AVAILABLE DATA »
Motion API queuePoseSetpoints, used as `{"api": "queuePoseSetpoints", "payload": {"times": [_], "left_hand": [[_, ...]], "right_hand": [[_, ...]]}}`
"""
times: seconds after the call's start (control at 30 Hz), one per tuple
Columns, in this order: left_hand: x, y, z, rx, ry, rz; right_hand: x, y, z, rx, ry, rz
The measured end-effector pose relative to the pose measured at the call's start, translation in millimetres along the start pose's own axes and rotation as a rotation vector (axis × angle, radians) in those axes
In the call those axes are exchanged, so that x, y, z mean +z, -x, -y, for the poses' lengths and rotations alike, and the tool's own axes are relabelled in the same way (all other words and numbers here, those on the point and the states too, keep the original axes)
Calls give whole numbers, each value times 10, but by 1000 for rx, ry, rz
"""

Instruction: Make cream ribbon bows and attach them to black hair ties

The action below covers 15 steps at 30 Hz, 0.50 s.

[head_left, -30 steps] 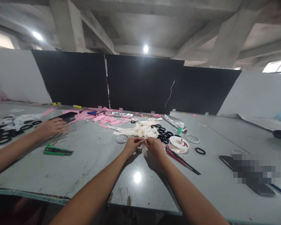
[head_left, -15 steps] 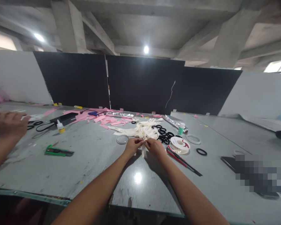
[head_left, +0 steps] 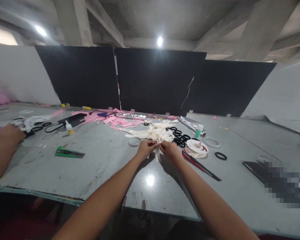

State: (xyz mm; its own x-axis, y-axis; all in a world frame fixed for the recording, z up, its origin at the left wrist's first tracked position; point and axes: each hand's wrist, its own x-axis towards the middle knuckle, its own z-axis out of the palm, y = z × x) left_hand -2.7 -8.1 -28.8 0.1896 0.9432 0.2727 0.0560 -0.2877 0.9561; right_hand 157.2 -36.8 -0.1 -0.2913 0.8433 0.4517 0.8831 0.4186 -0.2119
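At the front of a tangled pile of cream ribbon (head_left: 162, 129), my left hand (head_left: 146, 148) and my right hand (head_left: 170, 150) meet fingertip to fingertip. Both pinch a cream ribbon strip (head_left: 157, 155), whose loose end hangs down below the fingers. The exact fold between the fingertips is too small to make out. Just right of my right hand lie several black rings (head_left: 180, 141) and a white ribbon spool (head_left: 197, 146). A red utility knife (head_left: 197, 164) rests beside my right forearm. A clear ring (head_left: 134, 142) sits beyond my left wrist.
A co-worker's hand (head_left: 8, 134) works at the far left. Nearby are a green utility knife (head_left: 68, 152), a glue bottle (head_left: 69, 127) and a black pouch (head_left: 73, 118). Pink scraps (head_left: 125, 122) lie at the back. To the right are a green-white bottle (head_left: 199, 131), a black ring (head_left: 220, 156) and a phone-like dark object (head_left: 255, 171).
My view has tilted down and shifted slightly left. My hands stay pinched on the ribbon strip. The co-worker's hand has come down to the items at the far left.
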Motion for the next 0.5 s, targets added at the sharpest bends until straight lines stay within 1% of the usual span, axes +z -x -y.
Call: {"api": "queuePoseSetpoints", "payload": {"times": [0.13, 0.33, 0.5], "left_hand": [[1, -20, 40, -4, 3, -14], [4, -12, 31, 20, -92, 4], [18, -17, 35, 32, -29, 22]], "right_hand": [[3, -13, 13, -14, 27, 21], [16, -12, 12, -42, 79, 30], [28, -14, -6, -26, 59, 15]]}}
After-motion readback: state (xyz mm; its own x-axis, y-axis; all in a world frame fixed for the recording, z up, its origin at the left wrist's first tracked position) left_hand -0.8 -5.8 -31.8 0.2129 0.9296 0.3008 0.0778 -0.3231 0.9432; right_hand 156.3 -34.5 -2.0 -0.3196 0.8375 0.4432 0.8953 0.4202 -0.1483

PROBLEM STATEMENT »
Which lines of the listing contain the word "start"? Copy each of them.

SOLUTION TO THIS TASK »
times: seconds after the call's start (control at 30 Hz), one per tuple
The measured end-effector pose relative to the pose measured at the call's start, translation in millimetres along the start pose's own axes and rotation as a rotation vector (axis × angle, radians) in those axes

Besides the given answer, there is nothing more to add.